What is needed: Reproduce exactly the lines of this material that begin at the line with "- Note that" and end at the line with "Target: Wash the", both included. Omit the pictures and everything else.

The input:

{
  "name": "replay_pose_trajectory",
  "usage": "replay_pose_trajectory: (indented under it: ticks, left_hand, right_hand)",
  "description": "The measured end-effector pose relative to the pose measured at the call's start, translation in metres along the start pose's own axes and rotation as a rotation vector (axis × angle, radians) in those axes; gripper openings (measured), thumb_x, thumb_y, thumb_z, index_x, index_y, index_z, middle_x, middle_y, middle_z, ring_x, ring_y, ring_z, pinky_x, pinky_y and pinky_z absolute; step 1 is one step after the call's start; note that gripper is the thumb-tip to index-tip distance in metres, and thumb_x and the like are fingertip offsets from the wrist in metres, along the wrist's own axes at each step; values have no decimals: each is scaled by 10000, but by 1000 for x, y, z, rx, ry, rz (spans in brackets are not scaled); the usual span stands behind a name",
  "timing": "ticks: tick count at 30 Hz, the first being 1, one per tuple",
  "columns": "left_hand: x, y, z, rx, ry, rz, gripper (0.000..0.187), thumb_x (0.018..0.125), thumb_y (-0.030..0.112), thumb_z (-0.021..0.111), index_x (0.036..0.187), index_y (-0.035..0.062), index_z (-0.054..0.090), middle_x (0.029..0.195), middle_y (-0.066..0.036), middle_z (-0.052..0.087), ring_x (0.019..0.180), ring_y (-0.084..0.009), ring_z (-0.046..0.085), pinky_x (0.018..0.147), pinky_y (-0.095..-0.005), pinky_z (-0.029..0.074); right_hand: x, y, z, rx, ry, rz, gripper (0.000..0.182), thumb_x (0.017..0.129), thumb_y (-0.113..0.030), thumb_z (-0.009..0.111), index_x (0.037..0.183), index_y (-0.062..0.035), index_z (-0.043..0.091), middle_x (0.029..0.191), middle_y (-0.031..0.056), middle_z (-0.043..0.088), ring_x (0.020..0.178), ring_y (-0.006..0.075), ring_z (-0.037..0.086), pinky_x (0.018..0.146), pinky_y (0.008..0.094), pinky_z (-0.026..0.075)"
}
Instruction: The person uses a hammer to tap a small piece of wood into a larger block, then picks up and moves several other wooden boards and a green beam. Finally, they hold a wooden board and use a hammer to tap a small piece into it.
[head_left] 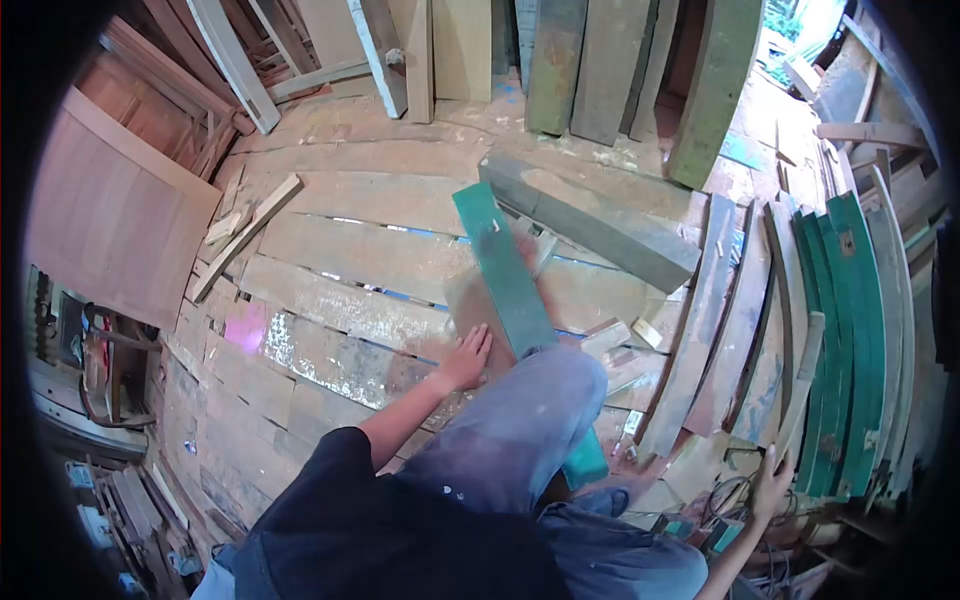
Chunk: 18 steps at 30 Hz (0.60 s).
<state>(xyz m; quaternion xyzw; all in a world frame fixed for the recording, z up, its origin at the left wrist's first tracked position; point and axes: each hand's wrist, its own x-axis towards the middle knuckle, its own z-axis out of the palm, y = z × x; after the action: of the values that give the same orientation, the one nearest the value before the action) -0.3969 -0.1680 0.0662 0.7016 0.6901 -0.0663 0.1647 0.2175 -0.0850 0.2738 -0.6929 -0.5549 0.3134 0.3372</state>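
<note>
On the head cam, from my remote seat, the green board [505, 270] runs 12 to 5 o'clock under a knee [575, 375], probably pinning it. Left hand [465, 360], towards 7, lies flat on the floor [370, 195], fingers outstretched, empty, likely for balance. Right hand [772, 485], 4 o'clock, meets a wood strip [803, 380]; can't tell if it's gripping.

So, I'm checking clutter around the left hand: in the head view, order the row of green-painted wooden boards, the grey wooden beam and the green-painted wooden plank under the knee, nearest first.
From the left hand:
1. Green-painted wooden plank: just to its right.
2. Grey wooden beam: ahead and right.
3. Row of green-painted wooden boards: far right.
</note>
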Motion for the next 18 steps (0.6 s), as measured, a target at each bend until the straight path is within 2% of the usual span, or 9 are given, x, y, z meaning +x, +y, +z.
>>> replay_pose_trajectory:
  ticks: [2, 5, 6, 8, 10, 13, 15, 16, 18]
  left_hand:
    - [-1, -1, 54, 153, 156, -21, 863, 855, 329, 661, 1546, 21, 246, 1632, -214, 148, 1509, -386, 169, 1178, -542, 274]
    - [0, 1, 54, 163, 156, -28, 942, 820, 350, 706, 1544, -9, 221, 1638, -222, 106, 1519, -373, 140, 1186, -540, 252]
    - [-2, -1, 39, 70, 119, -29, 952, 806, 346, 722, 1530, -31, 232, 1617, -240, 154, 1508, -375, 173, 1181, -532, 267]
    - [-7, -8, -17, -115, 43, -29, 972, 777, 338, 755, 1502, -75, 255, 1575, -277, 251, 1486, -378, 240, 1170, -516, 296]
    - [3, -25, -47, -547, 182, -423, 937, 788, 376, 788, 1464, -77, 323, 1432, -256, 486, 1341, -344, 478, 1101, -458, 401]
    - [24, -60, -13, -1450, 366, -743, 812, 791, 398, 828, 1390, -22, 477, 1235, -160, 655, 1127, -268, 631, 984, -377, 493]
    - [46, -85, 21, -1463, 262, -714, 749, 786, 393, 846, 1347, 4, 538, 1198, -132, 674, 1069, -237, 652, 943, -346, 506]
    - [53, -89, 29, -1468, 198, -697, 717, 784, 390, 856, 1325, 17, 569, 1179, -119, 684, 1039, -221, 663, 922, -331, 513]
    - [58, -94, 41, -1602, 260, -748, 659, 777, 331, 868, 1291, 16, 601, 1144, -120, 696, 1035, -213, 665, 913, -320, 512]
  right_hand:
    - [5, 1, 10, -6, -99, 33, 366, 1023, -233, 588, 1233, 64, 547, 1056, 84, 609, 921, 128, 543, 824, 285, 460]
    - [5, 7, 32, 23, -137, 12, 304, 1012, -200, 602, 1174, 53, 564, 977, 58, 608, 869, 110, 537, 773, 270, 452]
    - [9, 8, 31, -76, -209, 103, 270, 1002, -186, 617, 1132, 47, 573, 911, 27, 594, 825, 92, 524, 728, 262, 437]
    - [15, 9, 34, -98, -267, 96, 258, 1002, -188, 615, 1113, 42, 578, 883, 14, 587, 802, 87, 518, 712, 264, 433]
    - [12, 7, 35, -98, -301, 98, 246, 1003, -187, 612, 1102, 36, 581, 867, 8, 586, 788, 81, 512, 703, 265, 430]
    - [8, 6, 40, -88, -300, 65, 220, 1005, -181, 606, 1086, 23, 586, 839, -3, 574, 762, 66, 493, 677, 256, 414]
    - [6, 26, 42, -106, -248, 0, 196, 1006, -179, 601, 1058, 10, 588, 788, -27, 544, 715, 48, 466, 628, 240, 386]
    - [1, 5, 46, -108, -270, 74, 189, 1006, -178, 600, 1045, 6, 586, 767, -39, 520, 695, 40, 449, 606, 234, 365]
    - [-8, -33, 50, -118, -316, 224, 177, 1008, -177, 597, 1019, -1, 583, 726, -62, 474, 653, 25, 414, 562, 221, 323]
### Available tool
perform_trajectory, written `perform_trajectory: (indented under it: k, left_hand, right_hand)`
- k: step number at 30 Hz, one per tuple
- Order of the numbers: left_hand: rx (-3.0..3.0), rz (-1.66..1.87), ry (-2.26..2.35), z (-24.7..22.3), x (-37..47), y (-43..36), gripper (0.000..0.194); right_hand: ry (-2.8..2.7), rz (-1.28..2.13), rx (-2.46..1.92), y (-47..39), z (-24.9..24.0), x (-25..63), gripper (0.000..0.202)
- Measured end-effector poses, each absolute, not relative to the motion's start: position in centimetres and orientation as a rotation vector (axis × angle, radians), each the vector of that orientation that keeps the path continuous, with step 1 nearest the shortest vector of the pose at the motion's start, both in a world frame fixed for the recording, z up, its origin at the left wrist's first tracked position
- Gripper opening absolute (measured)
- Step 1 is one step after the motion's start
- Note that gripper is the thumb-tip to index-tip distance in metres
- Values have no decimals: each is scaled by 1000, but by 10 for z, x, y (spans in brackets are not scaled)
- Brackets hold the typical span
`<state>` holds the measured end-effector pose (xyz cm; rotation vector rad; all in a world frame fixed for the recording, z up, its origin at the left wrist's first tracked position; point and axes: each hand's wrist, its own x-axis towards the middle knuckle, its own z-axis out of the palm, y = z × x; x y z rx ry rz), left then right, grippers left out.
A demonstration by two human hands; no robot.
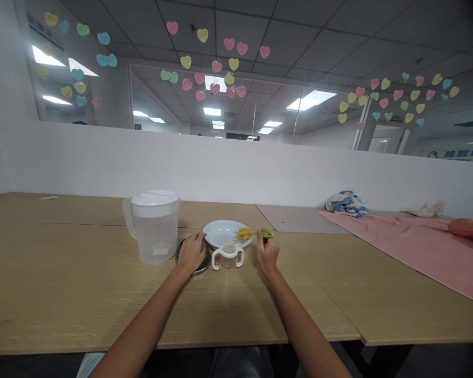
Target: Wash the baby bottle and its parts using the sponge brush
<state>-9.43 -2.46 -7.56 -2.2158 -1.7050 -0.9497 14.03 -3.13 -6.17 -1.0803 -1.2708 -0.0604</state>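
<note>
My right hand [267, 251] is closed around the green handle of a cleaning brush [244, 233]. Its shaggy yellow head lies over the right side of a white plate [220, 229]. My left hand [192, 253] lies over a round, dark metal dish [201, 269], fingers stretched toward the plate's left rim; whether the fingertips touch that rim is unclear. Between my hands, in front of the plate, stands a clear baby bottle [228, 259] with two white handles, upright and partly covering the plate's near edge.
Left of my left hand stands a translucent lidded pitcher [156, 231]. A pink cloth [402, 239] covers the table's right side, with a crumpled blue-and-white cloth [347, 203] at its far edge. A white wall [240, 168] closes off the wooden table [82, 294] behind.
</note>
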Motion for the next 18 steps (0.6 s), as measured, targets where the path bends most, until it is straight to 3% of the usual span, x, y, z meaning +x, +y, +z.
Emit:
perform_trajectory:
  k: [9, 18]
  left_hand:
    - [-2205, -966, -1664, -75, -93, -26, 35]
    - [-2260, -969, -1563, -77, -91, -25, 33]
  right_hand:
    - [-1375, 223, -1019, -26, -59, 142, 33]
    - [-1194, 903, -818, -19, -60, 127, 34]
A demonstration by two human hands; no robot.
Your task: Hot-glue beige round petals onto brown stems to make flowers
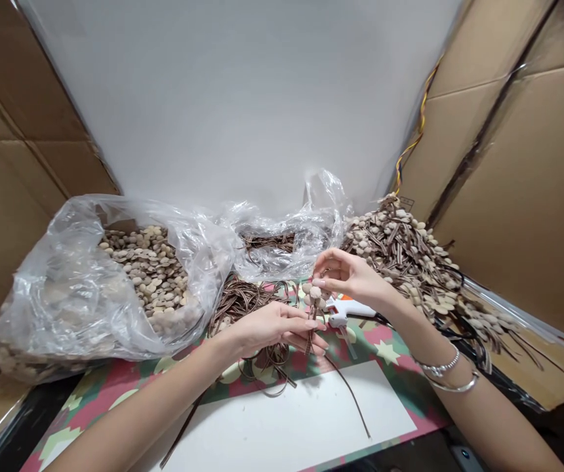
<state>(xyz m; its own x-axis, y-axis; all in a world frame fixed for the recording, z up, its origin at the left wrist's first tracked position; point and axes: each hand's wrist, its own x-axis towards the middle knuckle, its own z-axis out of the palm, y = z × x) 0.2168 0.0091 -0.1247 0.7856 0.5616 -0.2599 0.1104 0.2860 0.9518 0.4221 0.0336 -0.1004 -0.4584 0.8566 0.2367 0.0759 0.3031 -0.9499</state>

Solution below:
- Note that gripper is the thumb-tip to index-tip distance in metres
- Values have no decimals: each is scaled by 1000, but by 10 for z, x, y (spans in brackets are not scaled)
- Brackets hold the typical span
`<state>` holds the measured end-effector pose (xyz cm; rotation vector rad; all in a world frame fixed for the recording, z up, its origin at the left wrist's first tracked position; point and axes: each hand's wrist, its own x-axis towards the middle knuckle, its own z-axis out of the palm, y = z × x; x y z rx ry rz), left then right, grippers left out.
A demonstration by two human hands; no robot.
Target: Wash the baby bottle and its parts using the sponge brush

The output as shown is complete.